Description of the task: Exactly the lines from the beginning of the material to the line with "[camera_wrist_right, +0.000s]" are to be repeated, both ends included.

Supplied data:
● ● ● ●

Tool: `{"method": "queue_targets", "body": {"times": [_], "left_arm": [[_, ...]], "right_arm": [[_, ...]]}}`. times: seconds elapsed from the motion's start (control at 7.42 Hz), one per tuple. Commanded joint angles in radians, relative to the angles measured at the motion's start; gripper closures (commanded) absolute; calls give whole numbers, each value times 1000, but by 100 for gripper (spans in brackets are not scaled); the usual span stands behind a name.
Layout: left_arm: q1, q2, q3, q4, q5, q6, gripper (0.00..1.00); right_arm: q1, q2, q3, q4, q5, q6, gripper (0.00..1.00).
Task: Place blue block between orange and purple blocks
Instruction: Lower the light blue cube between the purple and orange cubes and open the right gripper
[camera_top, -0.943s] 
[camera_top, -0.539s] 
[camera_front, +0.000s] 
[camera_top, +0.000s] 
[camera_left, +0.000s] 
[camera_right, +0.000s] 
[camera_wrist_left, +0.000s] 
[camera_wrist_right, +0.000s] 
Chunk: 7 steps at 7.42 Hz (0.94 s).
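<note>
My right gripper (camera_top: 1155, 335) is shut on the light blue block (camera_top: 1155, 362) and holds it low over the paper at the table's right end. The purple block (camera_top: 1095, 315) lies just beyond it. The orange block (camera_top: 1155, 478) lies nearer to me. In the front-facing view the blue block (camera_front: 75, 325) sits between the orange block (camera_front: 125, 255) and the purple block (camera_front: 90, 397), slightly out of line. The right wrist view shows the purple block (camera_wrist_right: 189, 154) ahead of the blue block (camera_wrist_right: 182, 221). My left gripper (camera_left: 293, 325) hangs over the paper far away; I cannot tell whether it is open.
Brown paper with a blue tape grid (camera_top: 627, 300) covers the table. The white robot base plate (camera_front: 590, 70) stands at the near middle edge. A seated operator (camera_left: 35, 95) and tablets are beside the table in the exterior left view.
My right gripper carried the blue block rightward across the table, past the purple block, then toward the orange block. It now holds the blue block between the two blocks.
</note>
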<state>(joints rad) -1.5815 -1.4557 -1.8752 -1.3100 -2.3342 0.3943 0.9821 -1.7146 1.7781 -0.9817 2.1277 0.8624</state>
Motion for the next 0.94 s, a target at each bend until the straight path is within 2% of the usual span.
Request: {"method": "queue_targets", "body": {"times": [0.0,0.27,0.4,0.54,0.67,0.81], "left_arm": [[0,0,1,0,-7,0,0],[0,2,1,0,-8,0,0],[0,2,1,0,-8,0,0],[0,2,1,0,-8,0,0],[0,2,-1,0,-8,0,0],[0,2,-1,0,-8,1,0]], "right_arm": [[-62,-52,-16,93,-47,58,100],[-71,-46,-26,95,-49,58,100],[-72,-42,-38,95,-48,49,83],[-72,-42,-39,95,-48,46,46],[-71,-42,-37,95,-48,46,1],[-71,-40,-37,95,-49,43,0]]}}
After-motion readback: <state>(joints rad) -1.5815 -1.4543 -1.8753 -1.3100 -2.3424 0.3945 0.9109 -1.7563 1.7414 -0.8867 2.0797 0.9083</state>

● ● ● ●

Solution:
Tool: `{"method": "queue_targets", "body": {"times": [_], "left_arm": [[_, ...]], "right_arm": [[_, ...]]}}`. times: seconds elapsed from the motion's start (control at 7.42 Hz), one per tuple. Commanded joint angles in radians, relative to the angles measured at the motion's start; gripper closures (commanded) absolute; calls give whole numbers, each value times 1000, but by 100 for gripper (spans in brackets are not scaled); the usual span stands behind a name.
Layout: left_arm: q1, q2, q3, q4, q5, q6, gripper (0.00..1.00); right_arm: q1, q2, q3, q4, q5, q6, gripper (0.00..1.00).
Task: Place blue block between orange and purple blocks
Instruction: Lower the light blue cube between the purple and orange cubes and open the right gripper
[camera_top, -0.943s] 
[camera_top, -0.539s] 
[camera_front, +0.000s] 
[camera_top, +0.000s] 
[camera_left, +0.000s] 
[camera_right, +0.000s] 
[camera_wrist_left, +0.000s] 
[camera_wrist_right, +0.000s] 

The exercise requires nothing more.